ISBN:4091266150 コミック 高橋 しん 小学館 2006/01/18 ¥410
 
 
 
 
 
 
 
 
『いいひと』『最終兵器彼女』の作者の執筆中の作。
最近になって5巻を読んだ。
これは、すごい。
悲劇的展開の演出(特に最後)と、か弱い主人公イコロの強さが際立って感じられた。
イコロの本名って初めて出てきたんじゃないかな。驚いた。
設定などで予想できた部分もあったけど、それも含めてまとまっていて良かった。
あと、この和む絵柄でよくここまでネガティブや残酷さを描けるものだと、つくづく思った。

OK,北海道弁は(何となく)把握した。
『いいひと』でもこんな感じの言葉なんだろか。ちょっと読みたい。

この漫画、テーマは「絶望と希望」「生きる」というところかな。
荒廃した世界の絶望を描くくせに変にはっちゃけてて、最初はそれが好きじゃなかったけど、それでも面白いと4,5巻辺りから思えてきた。
同じネガティブ作『最終兵器彼女』では、どうしようもない絶望・悲観が目立っていて、それはそれで優れているけれど、読み返したいと思わせないものがある。鋼鉄の牢獄のような冷たい戒めのイメージがある。
それを踏まえた「はっちゃけ」や「生への力強さ」の要素なんだろうかと思う。
この作品も暗いといえば、ものすごく暗いけど。初っ端から「もうすぐ寿命の尽きる世界」という絶望感があるから、逆に明るさも目立つのかもしれない。

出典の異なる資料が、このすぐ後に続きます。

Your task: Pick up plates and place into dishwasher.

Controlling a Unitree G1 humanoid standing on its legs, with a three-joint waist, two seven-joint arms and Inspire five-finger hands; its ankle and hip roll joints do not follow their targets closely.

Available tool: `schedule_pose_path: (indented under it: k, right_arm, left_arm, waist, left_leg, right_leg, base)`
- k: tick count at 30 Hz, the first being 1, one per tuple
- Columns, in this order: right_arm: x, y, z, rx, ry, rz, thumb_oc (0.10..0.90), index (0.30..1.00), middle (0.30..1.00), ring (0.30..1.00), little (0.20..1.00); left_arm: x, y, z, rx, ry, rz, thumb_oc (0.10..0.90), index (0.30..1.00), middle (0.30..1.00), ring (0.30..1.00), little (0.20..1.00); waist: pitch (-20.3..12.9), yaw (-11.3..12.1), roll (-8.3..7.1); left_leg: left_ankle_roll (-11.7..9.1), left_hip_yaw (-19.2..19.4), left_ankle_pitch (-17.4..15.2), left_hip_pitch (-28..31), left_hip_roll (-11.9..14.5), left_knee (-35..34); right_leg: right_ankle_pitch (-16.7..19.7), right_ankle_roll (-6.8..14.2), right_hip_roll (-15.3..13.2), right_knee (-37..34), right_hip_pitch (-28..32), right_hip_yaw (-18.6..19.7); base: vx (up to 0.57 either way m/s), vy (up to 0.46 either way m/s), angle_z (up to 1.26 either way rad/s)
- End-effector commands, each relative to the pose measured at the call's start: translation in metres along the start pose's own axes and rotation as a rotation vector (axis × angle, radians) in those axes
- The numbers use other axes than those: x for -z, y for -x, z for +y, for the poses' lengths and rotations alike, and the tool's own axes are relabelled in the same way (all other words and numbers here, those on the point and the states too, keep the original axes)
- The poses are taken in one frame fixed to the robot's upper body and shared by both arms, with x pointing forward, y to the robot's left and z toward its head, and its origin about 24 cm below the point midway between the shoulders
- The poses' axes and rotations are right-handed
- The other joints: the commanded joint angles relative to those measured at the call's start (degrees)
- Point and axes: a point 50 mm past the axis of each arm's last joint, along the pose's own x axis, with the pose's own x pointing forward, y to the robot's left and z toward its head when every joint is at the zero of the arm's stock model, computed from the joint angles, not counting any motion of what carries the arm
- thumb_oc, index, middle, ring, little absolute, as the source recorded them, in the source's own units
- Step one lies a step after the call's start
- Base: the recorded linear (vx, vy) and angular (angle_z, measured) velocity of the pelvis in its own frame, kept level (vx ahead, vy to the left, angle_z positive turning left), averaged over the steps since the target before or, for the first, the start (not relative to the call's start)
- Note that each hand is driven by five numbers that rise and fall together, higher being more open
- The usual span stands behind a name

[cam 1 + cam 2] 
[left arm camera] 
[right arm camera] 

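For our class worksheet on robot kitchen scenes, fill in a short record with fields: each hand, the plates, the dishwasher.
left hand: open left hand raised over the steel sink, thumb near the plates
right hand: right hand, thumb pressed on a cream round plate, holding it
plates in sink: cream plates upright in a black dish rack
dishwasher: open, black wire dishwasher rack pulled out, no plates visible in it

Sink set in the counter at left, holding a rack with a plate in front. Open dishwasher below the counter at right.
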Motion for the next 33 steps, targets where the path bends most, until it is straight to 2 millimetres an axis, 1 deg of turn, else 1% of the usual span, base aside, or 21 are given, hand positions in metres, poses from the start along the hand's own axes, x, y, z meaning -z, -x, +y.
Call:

倫理も何も無くなりかけた世界で、人としての最低限の善を信じ、示すことがどれだけ難しいかと考えさせられる。
無知から、やらなくていい余計な事ばかりをして、やるべき身近な事をしようとも考えない。いや、考えられなくなるのかな。
決して現実からかけ離れた姿ではないよな、と思う。

設定で、この世界の部族はイコール職業になっているのが面白い。
戦族とか、耕族とか、王族とか、政族とか。
江戸時代と同じで世襲が当たり前なんだろう。
しかし本来はカースト制度みたいなものでは全くなく、あくまで職業・役割であるという感じを受ける。
それはある意味で理想的な姿だ、という作者の意見が聞こえてきそう。

今後の展開が非常に気になる。

絶望+希望+絶望+希望+絶望=プラスマイナス0・・・?

○○は生きていると思いたい。思いたいだけ。
作者の趣旨を考えれば、そうは成り得ないと分かっている。